ENTRIES SHOWN:
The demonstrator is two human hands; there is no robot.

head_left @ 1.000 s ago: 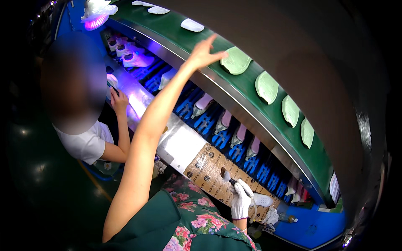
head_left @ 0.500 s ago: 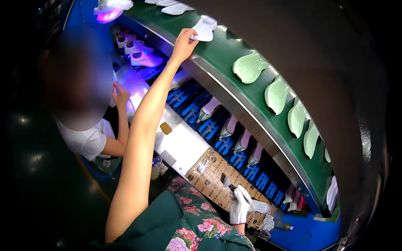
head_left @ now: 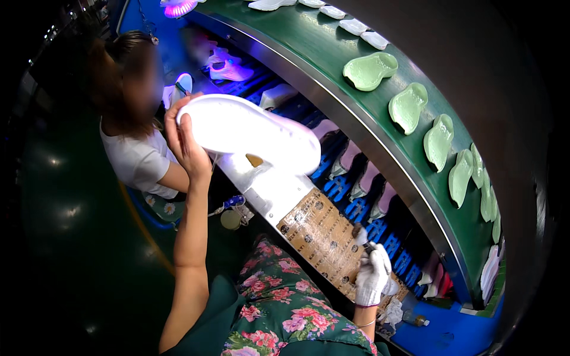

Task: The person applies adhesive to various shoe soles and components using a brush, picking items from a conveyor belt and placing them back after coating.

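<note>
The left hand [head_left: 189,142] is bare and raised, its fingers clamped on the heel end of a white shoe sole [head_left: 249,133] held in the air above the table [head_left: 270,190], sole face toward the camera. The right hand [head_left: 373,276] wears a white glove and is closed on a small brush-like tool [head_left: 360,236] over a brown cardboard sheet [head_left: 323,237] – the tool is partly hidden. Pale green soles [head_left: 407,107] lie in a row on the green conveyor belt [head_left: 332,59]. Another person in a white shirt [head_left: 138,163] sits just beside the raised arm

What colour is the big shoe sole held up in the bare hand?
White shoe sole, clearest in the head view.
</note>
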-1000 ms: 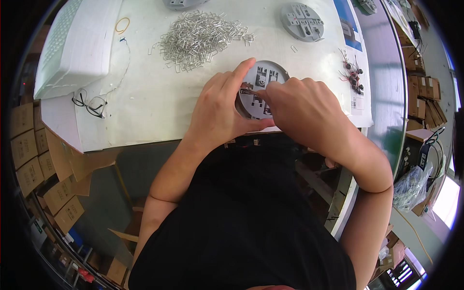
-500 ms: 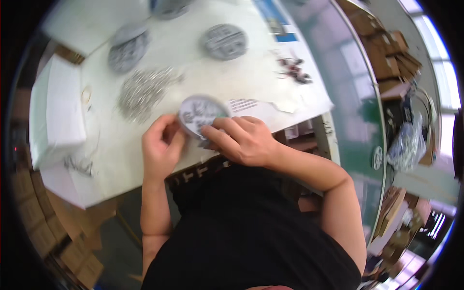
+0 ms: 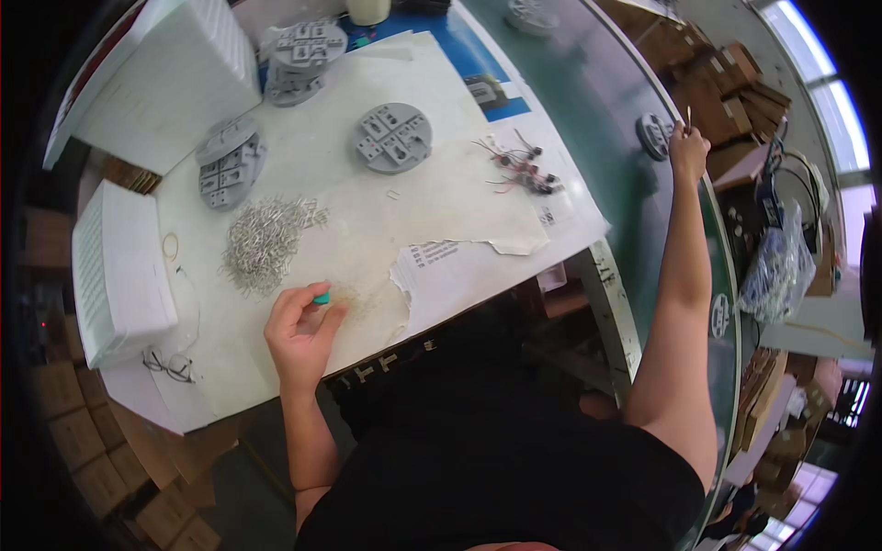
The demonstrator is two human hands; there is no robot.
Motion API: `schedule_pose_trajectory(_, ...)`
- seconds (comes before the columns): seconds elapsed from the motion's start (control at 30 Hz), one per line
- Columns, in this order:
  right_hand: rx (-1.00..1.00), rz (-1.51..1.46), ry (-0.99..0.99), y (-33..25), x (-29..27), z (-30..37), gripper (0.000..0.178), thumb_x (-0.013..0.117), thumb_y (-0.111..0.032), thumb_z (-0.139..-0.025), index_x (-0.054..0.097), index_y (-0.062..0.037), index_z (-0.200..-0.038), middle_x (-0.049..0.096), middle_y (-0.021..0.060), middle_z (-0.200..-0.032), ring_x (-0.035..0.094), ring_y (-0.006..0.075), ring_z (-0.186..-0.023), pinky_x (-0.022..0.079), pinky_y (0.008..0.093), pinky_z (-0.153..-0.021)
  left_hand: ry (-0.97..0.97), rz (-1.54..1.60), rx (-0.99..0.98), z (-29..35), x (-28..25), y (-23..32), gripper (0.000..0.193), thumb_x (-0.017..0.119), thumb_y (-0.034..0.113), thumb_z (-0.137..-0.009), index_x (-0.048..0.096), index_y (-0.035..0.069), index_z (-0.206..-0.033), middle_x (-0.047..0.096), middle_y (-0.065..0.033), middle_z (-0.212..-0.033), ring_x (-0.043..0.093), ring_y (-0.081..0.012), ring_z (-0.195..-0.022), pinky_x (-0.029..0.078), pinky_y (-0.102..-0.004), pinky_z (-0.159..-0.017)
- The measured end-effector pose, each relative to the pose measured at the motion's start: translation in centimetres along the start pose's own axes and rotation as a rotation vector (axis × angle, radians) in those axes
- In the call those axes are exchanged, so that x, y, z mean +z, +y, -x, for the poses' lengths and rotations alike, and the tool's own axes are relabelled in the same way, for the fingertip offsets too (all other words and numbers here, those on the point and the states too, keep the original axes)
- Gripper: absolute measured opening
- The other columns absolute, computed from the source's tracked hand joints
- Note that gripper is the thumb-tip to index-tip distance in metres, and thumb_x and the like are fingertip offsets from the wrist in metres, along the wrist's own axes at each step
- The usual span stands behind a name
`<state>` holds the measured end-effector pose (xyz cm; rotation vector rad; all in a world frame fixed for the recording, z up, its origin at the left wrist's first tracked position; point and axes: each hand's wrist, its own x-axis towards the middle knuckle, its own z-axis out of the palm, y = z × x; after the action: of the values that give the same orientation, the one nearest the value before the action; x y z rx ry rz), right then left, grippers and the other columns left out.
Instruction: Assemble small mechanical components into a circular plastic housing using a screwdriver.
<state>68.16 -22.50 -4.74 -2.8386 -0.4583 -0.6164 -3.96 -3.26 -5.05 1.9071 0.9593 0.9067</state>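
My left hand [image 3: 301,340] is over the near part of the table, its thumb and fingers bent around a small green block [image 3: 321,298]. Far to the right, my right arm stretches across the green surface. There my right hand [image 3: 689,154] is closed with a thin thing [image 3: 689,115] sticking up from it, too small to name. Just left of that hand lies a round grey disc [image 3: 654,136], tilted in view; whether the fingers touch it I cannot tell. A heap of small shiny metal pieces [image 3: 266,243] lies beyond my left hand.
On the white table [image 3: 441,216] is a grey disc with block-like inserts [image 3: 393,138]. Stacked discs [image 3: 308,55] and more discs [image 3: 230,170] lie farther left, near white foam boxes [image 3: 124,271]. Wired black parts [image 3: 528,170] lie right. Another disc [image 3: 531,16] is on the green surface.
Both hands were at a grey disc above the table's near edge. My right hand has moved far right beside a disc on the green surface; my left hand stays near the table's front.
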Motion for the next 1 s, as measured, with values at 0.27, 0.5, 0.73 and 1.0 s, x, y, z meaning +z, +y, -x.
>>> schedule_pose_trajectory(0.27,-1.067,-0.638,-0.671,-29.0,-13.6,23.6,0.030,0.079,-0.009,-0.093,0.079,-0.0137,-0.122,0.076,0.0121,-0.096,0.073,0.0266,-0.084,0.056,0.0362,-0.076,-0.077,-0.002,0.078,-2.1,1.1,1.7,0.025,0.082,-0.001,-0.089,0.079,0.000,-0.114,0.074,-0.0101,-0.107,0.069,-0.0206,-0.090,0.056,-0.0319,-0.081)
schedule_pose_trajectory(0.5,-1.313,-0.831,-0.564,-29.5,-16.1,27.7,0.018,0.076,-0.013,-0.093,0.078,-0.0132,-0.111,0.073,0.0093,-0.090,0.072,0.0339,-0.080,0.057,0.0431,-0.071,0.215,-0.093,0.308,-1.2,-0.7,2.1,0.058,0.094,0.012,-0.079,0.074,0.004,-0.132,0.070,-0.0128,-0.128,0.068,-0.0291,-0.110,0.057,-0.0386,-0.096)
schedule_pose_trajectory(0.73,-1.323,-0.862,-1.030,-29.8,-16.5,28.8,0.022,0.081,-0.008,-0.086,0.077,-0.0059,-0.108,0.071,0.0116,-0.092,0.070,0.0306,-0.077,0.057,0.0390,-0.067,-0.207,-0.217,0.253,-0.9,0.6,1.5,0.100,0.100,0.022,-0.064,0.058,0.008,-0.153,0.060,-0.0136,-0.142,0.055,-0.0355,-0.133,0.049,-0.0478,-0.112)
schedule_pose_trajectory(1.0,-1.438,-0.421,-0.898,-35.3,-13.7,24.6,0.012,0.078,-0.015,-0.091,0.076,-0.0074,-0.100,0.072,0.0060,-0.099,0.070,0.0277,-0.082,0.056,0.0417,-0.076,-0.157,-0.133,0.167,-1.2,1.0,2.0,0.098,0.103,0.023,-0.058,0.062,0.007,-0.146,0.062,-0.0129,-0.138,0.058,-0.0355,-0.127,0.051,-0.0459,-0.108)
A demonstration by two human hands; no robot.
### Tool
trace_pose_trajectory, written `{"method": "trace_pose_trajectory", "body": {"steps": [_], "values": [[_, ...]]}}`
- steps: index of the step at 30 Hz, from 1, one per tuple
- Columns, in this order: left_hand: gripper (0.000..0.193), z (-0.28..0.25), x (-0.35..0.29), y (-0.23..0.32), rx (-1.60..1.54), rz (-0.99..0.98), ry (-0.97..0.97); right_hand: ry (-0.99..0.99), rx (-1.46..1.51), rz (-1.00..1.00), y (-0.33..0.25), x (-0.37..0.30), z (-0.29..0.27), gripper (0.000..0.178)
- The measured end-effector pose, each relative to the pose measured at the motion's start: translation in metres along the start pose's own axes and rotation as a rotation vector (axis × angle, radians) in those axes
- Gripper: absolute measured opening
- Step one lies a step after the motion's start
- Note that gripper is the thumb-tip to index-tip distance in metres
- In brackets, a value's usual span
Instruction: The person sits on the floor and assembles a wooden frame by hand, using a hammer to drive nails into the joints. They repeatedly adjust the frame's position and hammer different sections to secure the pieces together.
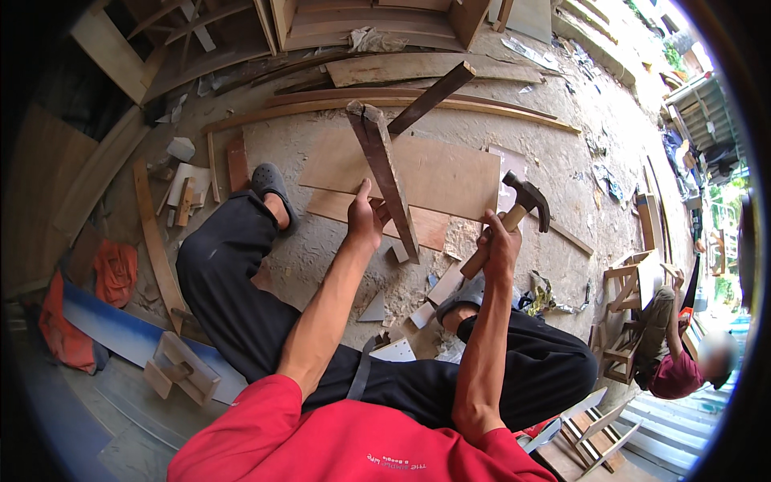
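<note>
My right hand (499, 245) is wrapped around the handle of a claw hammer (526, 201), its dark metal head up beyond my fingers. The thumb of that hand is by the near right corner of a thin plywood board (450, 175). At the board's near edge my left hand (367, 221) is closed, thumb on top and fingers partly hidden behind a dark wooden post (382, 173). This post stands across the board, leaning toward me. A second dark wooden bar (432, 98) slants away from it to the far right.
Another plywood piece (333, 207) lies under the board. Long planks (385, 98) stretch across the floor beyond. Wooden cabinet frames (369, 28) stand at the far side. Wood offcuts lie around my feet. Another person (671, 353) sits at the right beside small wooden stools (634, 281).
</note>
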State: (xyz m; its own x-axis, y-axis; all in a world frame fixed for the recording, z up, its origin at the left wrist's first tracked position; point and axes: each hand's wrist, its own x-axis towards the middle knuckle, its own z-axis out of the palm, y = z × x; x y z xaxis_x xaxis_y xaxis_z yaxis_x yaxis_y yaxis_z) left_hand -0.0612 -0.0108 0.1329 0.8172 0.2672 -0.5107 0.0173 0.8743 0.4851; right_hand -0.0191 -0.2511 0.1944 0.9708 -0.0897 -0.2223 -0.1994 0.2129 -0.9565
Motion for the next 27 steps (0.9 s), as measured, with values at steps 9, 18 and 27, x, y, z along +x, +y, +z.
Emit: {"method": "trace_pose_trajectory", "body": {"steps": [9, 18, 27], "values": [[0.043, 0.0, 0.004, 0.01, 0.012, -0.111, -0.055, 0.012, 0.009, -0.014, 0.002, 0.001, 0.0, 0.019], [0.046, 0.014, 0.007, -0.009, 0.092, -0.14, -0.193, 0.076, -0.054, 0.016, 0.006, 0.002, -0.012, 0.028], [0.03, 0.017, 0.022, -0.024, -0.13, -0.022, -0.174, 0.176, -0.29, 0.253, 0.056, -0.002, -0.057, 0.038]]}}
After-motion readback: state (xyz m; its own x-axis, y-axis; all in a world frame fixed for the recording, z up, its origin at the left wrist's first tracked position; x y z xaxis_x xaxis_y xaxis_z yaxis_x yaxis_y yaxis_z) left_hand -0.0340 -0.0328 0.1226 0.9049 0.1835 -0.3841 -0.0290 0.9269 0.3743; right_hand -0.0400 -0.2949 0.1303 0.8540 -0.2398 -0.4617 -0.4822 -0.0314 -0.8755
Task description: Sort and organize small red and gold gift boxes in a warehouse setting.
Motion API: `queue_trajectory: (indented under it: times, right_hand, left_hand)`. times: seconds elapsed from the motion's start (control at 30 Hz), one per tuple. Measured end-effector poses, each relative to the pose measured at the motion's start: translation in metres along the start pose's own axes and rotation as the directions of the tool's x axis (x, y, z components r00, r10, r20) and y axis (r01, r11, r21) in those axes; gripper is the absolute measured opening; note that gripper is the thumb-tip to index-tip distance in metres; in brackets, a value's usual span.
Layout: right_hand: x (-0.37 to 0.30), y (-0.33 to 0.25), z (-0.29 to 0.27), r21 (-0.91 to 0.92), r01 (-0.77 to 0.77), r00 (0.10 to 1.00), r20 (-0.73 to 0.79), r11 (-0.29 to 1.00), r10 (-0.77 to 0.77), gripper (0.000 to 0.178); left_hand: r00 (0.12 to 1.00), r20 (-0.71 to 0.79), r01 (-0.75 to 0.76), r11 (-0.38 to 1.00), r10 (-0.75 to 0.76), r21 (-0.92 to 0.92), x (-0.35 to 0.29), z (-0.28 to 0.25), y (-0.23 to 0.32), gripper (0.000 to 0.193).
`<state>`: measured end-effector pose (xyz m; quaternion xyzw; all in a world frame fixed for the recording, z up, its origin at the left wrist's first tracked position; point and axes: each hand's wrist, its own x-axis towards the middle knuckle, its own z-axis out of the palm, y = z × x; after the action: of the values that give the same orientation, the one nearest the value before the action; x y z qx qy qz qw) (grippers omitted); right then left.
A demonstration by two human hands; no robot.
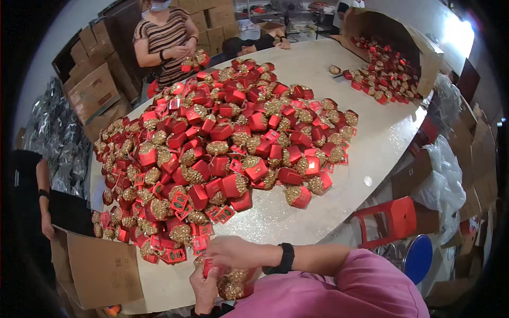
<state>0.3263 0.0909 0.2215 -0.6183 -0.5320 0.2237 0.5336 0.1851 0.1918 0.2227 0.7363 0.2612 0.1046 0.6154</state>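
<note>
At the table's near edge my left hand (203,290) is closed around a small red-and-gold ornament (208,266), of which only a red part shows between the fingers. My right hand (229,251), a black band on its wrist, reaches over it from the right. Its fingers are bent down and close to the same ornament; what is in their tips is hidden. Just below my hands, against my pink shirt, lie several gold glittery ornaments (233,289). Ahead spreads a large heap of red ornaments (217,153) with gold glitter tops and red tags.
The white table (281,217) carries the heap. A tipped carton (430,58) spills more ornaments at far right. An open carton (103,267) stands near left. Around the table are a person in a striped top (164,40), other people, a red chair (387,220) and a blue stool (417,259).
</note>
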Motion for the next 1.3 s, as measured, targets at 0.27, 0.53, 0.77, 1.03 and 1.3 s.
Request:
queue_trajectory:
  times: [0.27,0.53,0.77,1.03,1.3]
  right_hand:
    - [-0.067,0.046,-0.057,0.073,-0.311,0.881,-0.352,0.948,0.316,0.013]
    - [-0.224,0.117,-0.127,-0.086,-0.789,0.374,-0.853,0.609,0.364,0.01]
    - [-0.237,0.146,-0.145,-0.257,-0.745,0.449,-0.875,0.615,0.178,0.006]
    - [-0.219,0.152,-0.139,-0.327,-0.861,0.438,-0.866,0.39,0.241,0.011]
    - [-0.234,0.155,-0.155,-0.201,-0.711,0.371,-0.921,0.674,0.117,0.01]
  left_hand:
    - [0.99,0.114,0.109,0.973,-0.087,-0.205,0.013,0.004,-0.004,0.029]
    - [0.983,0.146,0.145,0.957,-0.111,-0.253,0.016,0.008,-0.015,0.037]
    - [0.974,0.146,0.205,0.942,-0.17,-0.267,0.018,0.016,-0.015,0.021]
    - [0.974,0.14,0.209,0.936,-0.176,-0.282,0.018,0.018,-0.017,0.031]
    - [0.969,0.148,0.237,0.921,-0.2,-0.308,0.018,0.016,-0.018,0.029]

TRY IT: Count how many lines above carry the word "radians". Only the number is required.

TASK RESPONSE: 2